COLUMBIA, S.C. (March 17, 2017) – A bill introduced in the South Carolina House would reform the state’s asset forfeiture laws to prohibit the state from taking property without a criminal conviction. The legislation also takes on federal forfeiture programs by banning prosecutors from circumventing state laws by passing cases off to the feds in most situations.

Rep. Alan Clemmons (R-Horry) and Rep. Todd Rutherford (D-Richland) introduced House Bill 3918 (H3918), the “Asset Forfeiture and Private Property Protection Act,” on March 7. The legislation would reform South Carolina law by requiring a criminal conviction before prosecutors could proceed with asset forfeiture in most situations. Under current law, the state can seize assets even if a person is never found guilty of a crime, or even charged.

H3918 would also direct asset forfeiture proceeds to go to the general fund. Currently, South Carolina law enforcement agencies can keep up to 70 percent of forfeiture proceeds, creating a perverse “policing for profit” incentive.

ADDRESSES FEDERAL PROGRAMS

H3918 also closes a loophole that allows prosecutors to bypass more stringent state asset forfeiture laws by passing cases off to the federal government under its Equitable Sharing forfeiture program. The proposed law would explicitly prohibit this practice in most cases.

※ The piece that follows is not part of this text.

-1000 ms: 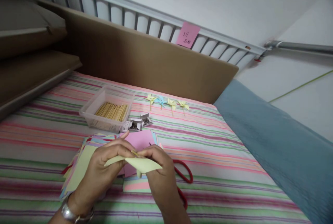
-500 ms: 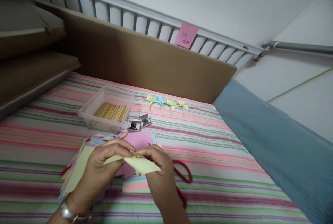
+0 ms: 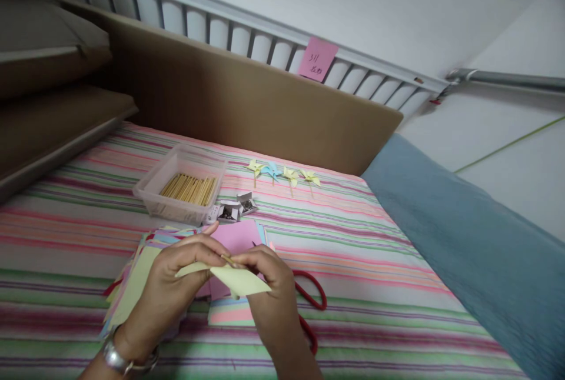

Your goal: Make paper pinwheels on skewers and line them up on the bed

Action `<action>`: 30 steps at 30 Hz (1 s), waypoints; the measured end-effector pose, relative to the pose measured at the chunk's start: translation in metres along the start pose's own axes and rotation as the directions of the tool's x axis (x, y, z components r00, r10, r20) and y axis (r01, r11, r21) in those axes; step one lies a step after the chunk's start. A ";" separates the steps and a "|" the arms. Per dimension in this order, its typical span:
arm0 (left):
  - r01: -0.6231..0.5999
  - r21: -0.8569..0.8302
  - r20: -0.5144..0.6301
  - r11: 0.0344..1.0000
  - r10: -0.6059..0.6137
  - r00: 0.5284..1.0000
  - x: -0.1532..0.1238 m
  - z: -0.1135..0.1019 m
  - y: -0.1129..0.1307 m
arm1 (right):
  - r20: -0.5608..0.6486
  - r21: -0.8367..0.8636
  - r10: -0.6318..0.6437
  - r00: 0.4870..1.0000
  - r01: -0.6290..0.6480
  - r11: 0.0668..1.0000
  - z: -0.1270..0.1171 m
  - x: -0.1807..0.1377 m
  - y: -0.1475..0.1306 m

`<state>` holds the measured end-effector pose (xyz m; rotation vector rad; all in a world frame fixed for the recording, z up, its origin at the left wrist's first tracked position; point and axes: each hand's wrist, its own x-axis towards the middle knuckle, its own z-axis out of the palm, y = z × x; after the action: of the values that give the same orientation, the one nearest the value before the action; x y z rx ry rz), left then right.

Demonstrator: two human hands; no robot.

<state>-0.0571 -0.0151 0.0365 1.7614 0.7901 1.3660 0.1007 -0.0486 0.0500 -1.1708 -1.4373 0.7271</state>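
Both hands meet low in the middle of the view over a pale yellow folded paper (image 3: 241, 279). My left hand (image 3: 170, 292) pinches its left part, fingers closed, a watch on the wrist. My right hand (image 3: 269, 286) pinches the paper's centre together with a thin wooden stick (image 3: 228, 260). Under the hands lies a spread of coloured paper squares (image 3: 136, 277) with a pink sheet (image 3: 238, 236) on top. Red-handled scissors (image 3: 315, 297) lie just right of my right hand.
A clear plastic tray (image 3: 152, 186) of wooden sticks stands further back, with two small open boxes (image 3: 236, 208) of pins beside it. Several finished paper pinwheels (image 3: 285, 175) lie in a row on the striped sheet. A brown board (image 3: 247, 103) and a railing back the bed; blue cloth (image 3: 463, 239) lies right.
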 end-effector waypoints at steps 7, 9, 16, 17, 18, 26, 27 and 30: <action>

A law enforcement agency may not directly or indirectly transfer seized or forfeited property to a federal law enforcement authority or other federal agency unless the:
(1)    value of the seized or forfeited property exceeds fifty thousand dollars, excluding the potential value of controlled substances; and
(2)    law enforcement agency determines that the criminal conduct that gave rise to the seizure is interstate in nature and sufficiently complex to justify the transfer of the property; or
(3)    seized or forfeited property only may be forfeited under federal law.

Barring state and local law enforcement agencies from passing off cases to the feds is particularly important. In several states with strict asset forfeiture laws, prosecutors have done just that. By placing the case under federal jurisdiction, law enforcement can bypass the need for a conviction under state law and collect up to 80 percent of the proceeds from forfeited assets via the federal Equitable Sharing Program.

For example, California previously had some of the strongest state-level restrictions on civil asset forfeiture in the country, but law enforcement would often bypass the state restrictions by partnering with a federal asset forfeiture program known as “equitable sharing.” Under these arrangements, state officials would simply hand over forfeiture prosecutions to the federal government and then receive up to 80 percent of the proceeds—even when state law banned or limited the practice. According to a report by the Institute for Justice, Policing for Profit, California ranked dead last of all states in the country between 2000 and 2013 as the worst offender. During the 2016 legislative session, the state closed the loophole.

As the Tenth Amendment Center previously reported the federal government inserted itself into the asset forfeiture debate in California. The feds clearly want the policy to continue.

Why?

We can only guess. But perhaps the feds recognize paying state and local police agencies directly in cash for handling their enforcement would reveal their weakness. After all, the federal government would find it nearly impossible to prosecute its unconstitutional “War on Drugs” without state and local assistance. Asset forfeiture “equitable sharing” provides a pipeline the feds use to incentivize state and local police to serve as de facto arms of the federal government by funneling billions of dollars into their budgets.

WHAT’S NEXT

H3918 was referred to the Committee on Judiciary where it will need to pass by a majority vote before moving forward in the legislative process.